Canadian Conceptual Art

Four Artists: Tom Burrows, Duane Lunden, Jeff Wall, Ian Wallace
Exhibition
February 3, 1970 - February 18, 1970
Fine Arts Gallery, University of British Columbia
Vancouver, BC

"The Limits of the Defeated Language: A Review of Four Artists"
Fine Arts Gallery, University of British Columbia, February 1970
Review by Dennis Wheeler

"The Free Media Bulletin, edited by Duane Lunden, Jeff Wall, and Ian Wallace appeared on the scene in early fall 1969; it was the precursor to this show and went almost unnoticed, partly through a lack of adequate sponsorship. The attempt was to establish a ground on which to build an education in an envelope filled with socio-aesthetic documents vital to each of the three artists. The contents ranged all the way from W. S. Burroughs and Duchamp to original works of art by Duane Lunden and Jeff Wall. Ian Wallace did an essay, 'A Literature of Images', where he describes what he feels to be the 'determinant' of our new landscape, the urban, suburban and industrial environment (perhaps some day we will recognize the wilderness of the metropolitan grid).
This show, Four Artists, is an interesting focus on some energies recognizing this urban-industrial wilderness which Free Media Bulletin brought together formally for the first time.

"The notion of 'limits' is taken up most clearly by Jeff Wall in his magazine, Landscape Manual, which sells at the gallery for a quarter. He says, 'If you claim that you want to look at the facts, remember that the facts always exist in interdependence with your thinking'. The regionalism which is a proposition of these works suggests specificity of place, understood as a necessary and positive source of energy. The Landscape Manual is not an objective description of the environment we live in. It is a construction, a revealing of, and discovery of events and object situations. There is no attempt to be objective in the sense of producing some sort of record. Value or 'quality' is not irrelevant in this process but rather it is absorbed on the occasion of the perception which created the art we subsequently experience. Wall's interest is not in the invisible aspects of the urban environment but in the visible.

"There is nothing less engaging than the notion that artists have to isolate the limits of their activity and then spend the rest of their time struggling within these barriers.
One's obvious initial reaction to the show is that there is a new sense of landscape, a sudden heat for the mundane suburban city stretching horizontally across the map of America. The featureless-ness of this map is what becomes energy, and there is no attempt to turn the banal into a monumental popularism.
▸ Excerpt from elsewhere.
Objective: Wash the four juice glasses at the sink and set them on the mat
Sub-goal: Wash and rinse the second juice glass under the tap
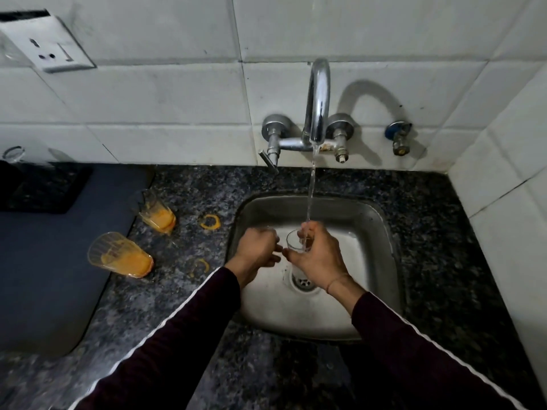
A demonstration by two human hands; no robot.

Whether it is a wrought iron fence surrounding someone's house or pages from Look magazine, you are thrown back into the vernacular of a very real and unavoidable place. This place is Vancouver, but it could as well be Chicago, Edmonton, Toronto, or anywhere. There is always a micro-identity which is possibly singular; but it is currently overridden by the conclusive and reductive urban communication networks. This is not, however, turned into sentimentality, as is the apparent danger. Instead there is a terrific focus upon the very procedures and quality of this new environment. Images caught in car mirrors and windows in the Landscape Manual are fractured by the normal movement of sight. arresting the path of vision as it scans material.

"The reading of the book is only one level of activity in which the artist engages you. The messages are an abstracting instrument, but at the same time they are filled with an abrupt reference to a physicality that is available everywhere. This is 'the ground', the artist making an imprint to register the direction of a future growth rather than attempting to leave 'the masterpiece'.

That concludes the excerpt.